Aim of the task: Word for word, transcribe the data below from the line with "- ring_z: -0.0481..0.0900" to the line with "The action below", keeping both of those lines.

Entries supplied:
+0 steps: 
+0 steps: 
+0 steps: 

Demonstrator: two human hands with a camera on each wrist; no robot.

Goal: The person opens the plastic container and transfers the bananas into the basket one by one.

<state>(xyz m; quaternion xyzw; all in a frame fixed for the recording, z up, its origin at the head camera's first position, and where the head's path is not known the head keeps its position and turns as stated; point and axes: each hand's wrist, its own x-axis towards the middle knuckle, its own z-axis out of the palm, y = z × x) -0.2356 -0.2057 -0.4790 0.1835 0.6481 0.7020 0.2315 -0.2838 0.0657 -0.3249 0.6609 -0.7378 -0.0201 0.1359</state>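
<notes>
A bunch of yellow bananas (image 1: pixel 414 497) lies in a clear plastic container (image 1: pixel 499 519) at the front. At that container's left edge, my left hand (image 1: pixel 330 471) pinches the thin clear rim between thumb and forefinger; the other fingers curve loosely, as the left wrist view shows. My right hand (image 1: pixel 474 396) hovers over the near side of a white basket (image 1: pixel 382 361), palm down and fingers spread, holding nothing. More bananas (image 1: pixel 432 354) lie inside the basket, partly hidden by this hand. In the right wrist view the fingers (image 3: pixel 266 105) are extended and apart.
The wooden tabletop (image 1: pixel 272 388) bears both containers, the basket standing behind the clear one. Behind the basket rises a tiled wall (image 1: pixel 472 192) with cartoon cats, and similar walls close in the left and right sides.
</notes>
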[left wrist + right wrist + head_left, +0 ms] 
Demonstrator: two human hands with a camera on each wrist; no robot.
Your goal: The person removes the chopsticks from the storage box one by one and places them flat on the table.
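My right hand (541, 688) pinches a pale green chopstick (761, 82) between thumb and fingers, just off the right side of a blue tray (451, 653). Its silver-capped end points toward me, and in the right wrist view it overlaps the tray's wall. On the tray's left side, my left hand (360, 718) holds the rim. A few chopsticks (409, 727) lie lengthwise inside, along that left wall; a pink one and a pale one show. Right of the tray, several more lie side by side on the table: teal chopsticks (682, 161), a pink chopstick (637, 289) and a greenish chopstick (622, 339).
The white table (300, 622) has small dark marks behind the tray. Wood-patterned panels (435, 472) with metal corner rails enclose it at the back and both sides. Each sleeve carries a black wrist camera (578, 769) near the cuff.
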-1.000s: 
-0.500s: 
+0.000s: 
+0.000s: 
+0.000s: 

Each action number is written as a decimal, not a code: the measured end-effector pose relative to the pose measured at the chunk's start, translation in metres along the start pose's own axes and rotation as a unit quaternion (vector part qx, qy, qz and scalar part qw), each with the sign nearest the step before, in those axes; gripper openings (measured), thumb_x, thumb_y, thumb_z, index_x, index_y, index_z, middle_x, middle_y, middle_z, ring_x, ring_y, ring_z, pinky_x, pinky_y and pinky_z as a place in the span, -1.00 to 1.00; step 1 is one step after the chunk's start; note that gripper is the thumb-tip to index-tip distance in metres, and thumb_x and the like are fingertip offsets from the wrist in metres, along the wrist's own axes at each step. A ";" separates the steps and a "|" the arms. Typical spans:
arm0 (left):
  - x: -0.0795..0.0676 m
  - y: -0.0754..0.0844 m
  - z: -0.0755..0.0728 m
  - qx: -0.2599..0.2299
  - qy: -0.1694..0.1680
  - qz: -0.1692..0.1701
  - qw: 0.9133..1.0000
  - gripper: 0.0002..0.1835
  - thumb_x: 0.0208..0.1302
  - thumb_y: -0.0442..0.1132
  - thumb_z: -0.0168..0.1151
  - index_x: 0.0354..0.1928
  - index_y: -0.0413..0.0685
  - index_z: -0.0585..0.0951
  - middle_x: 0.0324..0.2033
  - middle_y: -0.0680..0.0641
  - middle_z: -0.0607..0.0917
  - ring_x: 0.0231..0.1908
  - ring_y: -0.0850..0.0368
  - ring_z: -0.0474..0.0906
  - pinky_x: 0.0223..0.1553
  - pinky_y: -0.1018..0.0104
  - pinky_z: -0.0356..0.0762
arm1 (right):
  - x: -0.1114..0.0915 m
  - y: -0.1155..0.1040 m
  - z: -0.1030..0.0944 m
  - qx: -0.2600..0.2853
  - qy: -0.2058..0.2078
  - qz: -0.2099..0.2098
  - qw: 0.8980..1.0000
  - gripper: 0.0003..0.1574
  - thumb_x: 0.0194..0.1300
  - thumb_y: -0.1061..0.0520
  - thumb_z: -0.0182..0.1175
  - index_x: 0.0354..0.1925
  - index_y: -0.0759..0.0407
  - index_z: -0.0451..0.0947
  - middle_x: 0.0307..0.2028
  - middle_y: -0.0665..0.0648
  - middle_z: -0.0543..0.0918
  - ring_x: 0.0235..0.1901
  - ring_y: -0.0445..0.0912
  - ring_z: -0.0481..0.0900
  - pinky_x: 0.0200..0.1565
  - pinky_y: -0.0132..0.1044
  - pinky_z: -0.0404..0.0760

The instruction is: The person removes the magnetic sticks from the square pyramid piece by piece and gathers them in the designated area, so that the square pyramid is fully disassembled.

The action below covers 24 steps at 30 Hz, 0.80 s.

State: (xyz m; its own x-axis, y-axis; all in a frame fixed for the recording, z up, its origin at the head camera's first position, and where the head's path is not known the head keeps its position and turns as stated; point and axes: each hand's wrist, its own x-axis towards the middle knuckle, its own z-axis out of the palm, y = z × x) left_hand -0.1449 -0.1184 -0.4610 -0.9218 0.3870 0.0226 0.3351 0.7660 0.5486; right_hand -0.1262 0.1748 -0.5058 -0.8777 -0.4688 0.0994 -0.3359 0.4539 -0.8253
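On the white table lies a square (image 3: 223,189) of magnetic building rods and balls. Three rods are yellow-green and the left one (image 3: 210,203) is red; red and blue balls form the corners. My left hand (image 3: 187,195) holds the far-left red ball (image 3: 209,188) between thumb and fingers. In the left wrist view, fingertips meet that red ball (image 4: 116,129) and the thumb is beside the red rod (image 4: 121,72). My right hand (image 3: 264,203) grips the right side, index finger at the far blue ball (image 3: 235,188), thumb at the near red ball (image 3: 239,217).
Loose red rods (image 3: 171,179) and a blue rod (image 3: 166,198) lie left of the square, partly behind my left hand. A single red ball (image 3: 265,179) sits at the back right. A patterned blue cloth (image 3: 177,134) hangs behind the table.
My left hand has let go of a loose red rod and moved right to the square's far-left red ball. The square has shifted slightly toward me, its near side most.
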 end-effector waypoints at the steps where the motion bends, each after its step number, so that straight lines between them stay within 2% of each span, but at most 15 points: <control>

Solution for this problem:
  - ring_z: -0.0481..0.0900
  - pinky_x: 0.0200..0.1565
  - pinky_y: -0.0132..0.1044
  - pinky_z: -0.0404..0.0760

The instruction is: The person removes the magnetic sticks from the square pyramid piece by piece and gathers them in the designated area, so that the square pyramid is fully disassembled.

The action below covers 24 steps at 30 Hz, 0.80 s.

Nothing remains to add to the output.